• [REQUIREMENT]:
Show every line from the data below that includes "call".

• [SOURCE DATA]:
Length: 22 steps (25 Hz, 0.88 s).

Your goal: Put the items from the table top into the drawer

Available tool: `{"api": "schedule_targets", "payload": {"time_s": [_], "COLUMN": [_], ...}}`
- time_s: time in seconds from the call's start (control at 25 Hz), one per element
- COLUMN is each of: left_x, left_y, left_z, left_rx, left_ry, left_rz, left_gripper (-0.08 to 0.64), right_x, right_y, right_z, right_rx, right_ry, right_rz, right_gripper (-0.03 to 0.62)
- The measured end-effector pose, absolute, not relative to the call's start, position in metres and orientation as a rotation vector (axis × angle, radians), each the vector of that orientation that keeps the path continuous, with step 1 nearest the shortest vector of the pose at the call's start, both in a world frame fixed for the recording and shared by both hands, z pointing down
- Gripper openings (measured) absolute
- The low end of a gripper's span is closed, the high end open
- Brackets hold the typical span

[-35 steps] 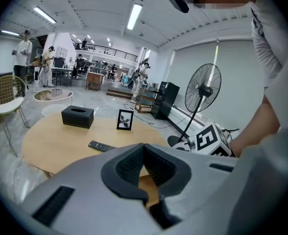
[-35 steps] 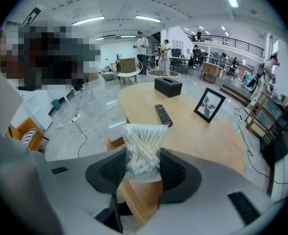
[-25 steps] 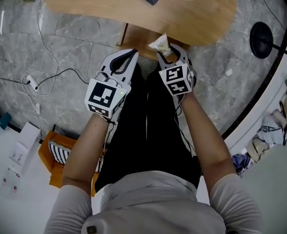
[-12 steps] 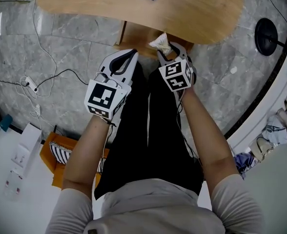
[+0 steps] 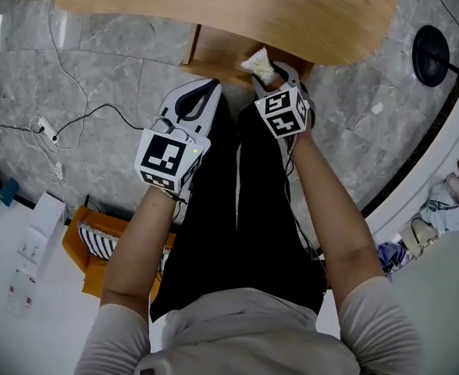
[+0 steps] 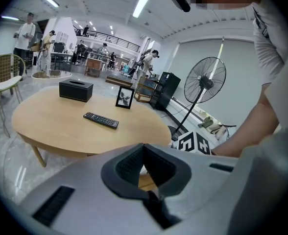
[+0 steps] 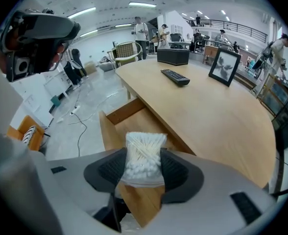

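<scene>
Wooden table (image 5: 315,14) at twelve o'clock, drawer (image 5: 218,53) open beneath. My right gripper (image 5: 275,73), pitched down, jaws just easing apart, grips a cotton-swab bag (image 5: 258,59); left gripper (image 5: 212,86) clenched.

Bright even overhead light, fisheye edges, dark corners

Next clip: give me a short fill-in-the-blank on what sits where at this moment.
The swab bag hangs over the open ___.
The long black thing lying on the table is a ___.
The left gripper has its jaws ___, with nothing between them.
Missing words: drawer; remote; shut.
</scene>
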<state>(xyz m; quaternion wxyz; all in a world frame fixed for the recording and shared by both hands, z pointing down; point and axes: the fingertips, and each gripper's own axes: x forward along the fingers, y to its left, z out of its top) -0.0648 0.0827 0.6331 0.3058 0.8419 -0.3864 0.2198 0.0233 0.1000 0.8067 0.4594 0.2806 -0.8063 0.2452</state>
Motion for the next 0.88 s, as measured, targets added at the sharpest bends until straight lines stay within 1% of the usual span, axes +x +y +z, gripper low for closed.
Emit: {"api": "schedule_targets", "payload": {"time_s": [0.16, 0.56, 0.88], "left_x": [-0.062, -0.057, -0.05], "left_y": [0.084, 0.075, 0.06], "left_z": [0.634, 0.621, 0.594], "left_rx": [2.222, 2.229, 2.246], "left_ry": [-1.021, -1.036, -1.062], "left_rz": [0.581, 0.575, 0.561], "left_gripper": [0.009, 0.009, 0.009], "right_x": [0.025, 0.029, 0.036], "right_y": [0.097, 0.089, 0.074], "right_z": [0.804, 0.786, 0.755], "right_rx": [0.701, 0.696, 0.705], "right_ry": [-1.999, -2.02, -2.041], "right_rz": [0.601, 0.575, 0.551], "right_gripper": [0.252, 0.255, 0.255]}}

• [TASK SOLUTION]:
- time_s: time in seconds from the call's start (control at 25 Hz), one per element
- The measured end-effector pose, absolute, not relative to the call's start, position in metres and orientation as a rotation vector (axis × angle, radians), each the vector of that orientation that keeps the path continuous, with step 1 nearest the shortest vector of the pose at the call's start, both in a world frame fixed for the recording and shared by both hands, z pointing down

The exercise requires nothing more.